Дуэль Агамурада с Бердымурадом | страница 36
А потом, едва нам исполнилось по шестнадцать лет, мы все приобрели настоящие ружья. И когда шли стрелять уток на утренней или вечерней зорьке, заведомо знали, что идем ТУДА. А Никита, вообще, стал ходить ТУДА с охотничьим ружьем в четырнадцать лет. И его нашенские взрослые охотники признали за своего. Хотя ему нужно было еще два года расти до паспорта, и, понятное дело, до охотничьего билета. И признали не потому, что он выглядел старше своих лет: он телом такой же щупленький, как и мы все. Его признали потому, что он стрелял из ружья уток и лысух так, что никто из взрослых в поселке не стрелял. Я был несколько раз с ним на зорьке. Ему в этом отношении повезло. Дом его на берегу озера. Спустись с пойменного бугра и стреляй налетающих по заре уток. Понятное дело, взрослые занимали лучшие места на озере, и у них были там свои засидки. А мы с Никитой хоронились за разлапистым гребенчуковым кустом. Куда утки налетали редко, да и те, которые налетали, были напуганы до смерти от выстрелов и носились они, как артиллерийские снаряды – стремительно и молниеносно.
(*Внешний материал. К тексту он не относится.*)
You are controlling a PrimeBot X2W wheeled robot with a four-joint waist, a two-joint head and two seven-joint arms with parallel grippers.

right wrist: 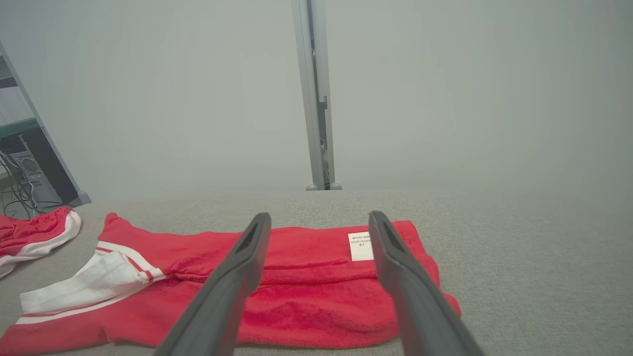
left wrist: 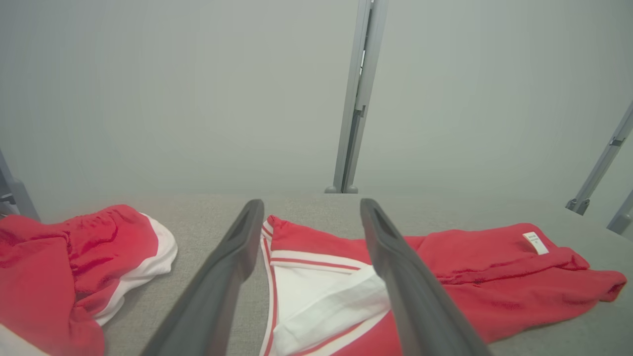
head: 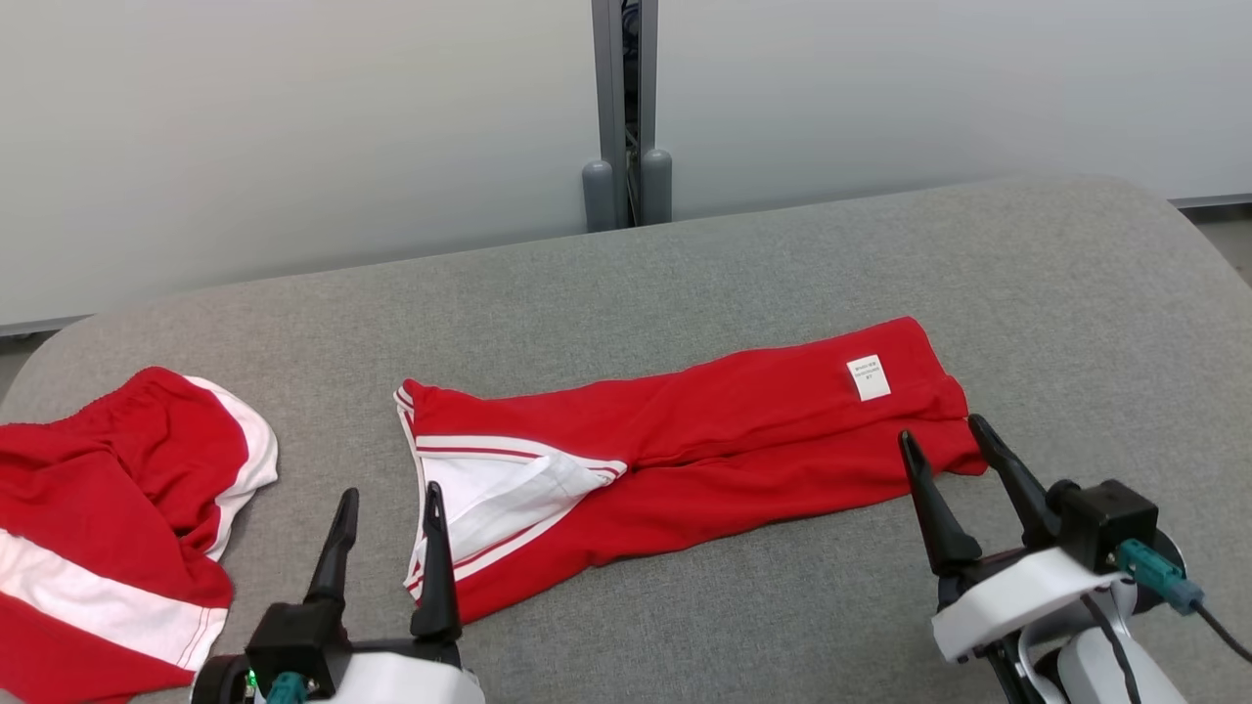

Но если налетали-таки на убойное расстояние, Никита их сбивал. А если налетали не поодиночке, а растрепанной стаей, то он стрелял дуплетом и сбивал сразу двух уток. Первая – наверняка: она падала комом, заламывая голову и крылья, и почти нам под ноги. Вторая могла быть подранком, но это тоже редко, обычно – тоже падала наповал, но чуть подальше, в камыши. Взрослые охотники даже отечески шутили, что за Никитой лучше не становиться: все равно не пропустит ни одну утку… А я тогда наблюдал за ним и балдел от него. Он так преображался, что казалось, будто ружье – дополнительный орган его тела, будто он родился с ним, как с руками и ногами. А порою даже чудилось, будто он и не человек, а вот такое вот живое ружье, которое умеет само ходить и думать. Понятное дело, что он ТАМ и был таковым, как и я, входя ТУДА, автоматически превращаюсь в живую думающую острогу…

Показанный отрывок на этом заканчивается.